### TASK REQUIREMENTS
For the string "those", state the number of lines in the data that contain it, and nothing else.

### RECORDS FOR THIS EXERCISE
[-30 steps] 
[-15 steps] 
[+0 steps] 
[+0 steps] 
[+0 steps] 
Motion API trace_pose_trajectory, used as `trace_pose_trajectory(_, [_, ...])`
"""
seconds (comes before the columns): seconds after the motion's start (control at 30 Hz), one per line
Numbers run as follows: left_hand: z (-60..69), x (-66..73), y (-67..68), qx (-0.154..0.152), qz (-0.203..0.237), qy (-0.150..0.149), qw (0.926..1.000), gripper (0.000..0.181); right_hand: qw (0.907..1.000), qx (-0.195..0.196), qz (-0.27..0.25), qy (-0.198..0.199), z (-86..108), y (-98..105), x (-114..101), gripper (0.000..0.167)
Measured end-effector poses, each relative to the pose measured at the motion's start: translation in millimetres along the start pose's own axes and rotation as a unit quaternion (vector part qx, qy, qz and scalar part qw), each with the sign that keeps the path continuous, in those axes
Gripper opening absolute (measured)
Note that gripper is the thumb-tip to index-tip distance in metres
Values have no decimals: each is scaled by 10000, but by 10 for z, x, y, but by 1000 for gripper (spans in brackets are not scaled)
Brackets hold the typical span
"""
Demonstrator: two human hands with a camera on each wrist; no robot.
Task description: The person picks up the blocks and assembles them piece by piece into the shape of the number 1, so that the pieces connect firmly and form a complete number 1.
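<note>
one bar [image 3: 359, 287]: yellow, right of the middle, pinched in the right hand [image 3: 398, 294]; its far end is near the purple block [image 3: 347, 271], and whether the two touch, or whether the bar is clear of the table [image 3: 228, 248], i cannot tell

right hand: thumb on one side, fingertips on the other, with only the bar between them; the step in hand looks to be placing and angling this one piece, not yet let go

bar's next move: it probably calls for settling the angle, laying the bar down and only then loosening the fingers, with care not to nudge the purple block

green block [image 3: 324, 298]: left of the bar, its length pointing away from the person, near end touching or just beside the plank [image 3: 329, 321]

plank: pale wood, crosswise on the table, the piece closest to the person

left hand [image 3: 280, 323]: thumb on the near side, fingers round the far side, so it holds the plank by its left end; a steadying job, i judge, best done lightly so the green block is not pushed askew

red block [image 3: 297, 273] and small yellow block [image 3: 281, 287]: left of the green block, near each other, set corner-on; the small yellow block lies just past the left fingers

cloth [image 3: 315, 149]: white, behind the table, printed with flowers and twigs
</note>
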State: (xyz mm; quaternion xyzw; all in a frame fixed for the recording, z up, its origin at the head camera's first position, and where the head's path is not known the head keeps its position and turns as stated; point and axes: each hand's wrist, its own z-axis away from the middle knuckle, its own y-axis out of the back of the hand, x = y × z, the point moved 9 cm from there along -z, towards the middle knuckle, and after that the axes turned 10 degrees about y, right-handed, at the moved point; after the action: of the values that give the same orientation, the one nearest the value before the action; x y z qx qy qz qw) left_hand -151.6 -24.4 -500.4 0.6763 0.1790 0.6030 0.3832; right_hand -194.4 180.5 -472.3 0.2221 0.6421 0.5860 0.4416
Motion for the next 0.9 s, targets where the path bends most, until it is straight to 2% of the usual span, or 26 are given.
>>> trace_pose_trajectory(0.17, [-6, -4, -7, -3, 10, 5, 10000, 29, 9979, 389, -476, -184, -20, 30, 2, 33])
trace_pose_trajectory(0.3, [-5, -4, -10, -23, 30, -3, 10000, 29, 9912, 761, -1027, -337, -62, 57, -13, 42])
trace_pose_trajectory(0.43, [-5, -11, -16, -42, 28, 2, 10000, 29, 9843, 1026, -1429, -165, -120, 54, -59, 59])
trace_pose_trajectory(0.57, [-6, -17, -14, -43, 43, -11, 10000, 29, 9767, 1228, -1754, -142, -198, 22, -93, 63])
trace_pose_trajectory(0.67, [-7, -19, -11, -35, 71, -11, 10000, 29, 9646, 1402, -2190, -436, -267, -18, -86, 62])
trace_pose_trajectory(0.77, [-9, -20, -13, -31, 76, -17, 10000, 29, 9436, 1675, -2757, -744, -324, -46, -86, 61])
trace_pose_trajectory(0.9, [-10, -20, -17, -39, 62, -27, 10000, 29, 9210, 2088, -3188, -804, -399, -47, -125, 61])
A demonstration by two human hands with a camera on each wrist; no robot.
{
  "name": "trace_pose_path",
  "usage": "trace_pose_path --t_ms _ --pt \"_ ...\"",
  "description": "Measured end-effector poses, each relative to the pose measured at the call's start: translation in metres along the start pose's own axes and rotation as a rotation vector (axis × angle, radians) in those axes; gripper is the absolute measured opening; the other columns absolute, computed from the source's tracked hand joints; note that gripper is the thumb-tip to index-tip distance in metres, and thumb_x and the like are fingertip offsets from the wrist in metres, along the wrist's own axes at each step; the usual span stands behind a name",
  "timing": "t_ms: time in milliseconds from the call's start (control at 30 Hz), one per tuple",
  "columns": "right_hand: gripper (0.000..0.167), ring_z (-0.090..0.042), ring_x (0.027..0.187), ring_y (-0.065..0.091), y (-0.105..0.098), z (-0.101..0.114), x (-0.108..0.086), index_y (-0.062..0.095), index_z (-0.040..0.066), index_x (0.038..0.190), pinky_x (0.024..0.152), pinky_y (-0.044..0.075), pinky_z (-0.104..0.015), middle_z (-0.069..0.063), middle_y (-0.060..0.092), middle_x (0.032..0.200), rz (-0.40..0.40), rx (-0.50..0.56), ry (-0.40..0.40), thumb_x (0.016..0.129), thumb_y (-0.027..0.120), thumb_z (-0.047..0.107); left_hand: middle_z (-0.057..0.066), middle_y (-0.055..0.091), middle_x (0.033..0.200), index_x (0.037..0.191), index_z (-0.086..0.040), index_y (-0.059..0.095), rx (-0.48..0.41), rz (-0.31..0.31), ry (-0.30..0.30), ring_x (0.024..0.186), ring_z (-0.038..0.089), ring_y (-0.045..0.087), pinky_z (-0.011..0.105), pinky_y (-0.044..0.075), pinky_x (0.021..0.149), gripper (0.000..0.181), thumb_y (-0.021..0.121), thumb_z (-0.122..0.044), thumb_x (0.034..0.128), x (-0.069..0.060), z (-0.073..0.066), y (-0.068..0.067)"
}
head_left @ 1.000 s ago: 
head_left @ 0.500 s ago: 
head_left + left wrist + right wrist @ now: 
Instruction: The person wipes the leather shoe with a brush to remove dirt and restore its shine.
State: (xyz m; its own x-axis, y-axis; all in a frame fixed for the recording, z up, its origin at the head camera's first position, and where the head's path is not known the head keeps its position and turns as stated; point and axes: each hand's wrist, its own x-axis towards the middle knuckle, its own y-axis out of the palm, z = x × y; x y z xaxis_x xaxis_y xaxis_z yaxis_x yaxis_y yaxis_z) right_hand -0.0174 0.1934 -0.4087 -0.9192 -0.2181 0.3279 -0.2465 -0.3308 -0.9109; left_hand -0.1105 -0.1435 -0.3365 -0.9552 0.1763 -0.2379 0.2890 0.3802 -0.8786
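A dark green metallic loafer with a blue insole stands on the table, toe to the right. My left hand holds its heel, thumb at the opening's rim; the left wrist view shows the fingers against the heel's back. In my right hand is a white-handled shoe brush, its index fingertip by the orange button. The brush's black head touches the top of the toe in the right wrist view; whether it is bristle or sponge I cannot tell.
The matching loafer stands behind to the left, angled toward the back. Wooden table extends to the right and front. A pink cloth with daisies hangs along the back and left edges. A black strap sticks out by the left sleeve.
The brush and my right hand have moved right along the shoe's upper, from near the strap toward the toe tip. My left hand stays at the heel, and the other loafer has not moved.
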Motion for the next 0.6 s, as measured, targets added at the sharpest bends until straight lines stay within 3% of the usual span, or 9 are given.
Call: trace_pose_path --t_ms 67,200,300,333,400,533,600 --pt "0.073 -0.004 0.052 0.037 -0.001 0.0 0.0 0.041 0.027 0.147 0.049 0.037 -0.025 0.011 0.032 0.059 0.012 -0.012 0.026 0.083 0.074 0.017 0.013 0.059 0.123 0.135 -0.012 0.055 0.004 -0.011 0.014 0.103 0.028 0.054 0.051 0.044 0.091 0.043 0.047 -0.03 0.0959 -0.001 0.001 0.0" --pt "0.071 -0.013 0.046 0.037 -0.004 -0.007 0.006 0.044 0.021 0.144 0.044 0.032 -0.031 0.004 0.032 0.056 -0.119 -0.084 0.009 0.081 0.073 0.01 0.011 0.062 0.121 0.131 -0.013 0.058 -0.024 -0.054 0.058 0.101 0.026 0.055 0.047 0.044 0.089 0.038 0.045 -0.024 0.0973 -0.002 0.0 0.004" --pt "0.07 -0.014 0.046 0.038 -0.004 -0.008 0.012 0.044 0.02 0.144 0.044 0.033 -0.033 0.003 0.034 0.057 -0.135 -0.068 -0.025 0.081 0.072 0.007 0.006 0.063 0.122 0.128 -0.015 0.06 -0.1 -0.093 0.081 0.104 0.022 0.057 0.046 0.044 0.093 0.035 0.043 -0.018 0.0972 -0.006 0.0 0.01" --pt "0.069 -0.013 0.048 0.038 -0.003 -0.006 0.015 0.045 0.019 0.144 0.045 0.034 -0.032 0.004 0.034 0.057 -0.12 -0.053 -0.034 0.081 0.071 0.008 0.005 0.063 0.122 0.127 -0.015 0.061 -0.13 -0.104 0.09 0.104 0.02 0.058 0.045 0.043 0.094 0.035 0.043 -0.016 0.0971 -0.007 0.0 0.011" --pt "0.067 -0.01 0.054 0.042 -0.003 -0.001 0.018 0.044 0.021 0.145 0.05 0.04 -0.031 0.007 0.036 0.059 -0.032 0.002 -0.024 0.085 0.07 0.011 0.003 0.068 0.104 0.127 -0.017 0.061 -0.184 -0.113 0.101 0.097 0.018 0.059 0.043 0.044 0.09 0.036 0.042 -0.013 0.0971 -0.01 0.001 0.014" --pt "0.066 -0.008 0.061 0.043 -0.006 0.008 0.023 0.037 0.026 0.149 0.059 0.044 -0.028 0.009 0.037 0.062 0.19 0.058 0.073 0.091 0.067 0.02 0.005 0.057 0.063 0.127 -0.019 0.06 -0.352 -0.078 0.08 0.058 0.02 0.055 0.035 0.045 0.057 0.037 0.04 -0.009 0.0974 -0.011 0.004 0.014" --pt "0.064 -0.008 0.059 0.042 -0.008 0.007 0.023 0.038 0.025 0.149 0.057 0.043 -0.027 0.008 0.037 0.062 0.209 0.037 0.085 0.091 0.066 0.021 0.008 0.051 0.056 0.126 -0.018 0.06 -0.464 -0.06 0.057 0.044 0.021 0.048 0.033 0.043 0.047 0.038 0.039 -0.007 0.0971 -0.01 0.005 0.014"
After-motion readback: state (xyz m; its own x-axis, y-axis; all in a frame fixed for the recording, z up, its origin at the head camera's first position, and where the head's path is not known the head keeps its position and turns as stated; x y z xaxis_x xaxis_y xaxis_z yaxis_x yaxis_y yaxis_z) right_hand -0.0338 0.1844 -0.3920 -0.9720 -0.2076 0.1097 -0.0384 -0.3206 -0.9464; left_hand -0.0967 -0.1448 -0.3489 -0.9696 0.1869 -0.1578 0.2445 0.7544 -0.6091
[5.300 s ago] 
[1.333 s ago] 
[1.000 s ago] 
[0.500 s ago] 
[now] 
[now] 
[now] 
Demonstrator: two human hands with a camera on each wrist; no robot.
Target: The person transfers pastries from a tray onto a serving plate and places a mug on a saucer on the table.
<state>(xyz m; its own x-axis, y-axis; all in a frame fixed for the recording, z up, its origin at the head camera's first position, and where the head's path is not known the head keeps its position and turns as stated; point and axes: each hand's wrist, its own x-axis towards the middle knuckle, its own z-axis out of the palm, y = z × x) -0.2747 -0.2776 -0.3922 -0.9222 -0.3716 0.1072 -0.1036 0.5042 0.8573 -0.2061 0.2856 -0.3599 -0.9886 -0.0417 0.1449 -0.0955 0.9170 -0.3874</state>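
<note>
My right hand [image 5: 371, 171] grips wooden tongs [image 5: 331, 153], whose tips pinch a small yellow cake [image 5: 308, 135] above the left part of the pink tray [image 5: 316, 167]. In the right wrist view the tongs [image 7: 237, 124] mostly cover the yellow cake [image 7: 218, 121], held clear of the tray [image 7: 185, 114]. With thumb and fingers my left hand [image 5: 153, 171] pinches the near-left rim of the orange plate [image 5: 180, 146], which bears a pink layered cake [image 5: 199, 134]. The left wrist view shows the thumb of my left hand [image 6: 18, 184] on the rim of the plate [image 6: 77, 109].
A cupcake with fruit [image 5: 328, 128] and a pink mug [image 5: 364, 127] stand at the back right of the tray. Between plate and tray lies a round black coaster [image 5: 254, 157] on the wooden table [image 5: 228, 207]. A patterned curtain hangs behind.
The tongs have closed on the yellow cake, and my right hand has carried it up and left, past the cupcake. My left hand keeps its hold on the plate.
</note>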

### WRITTEN SOLUTION
2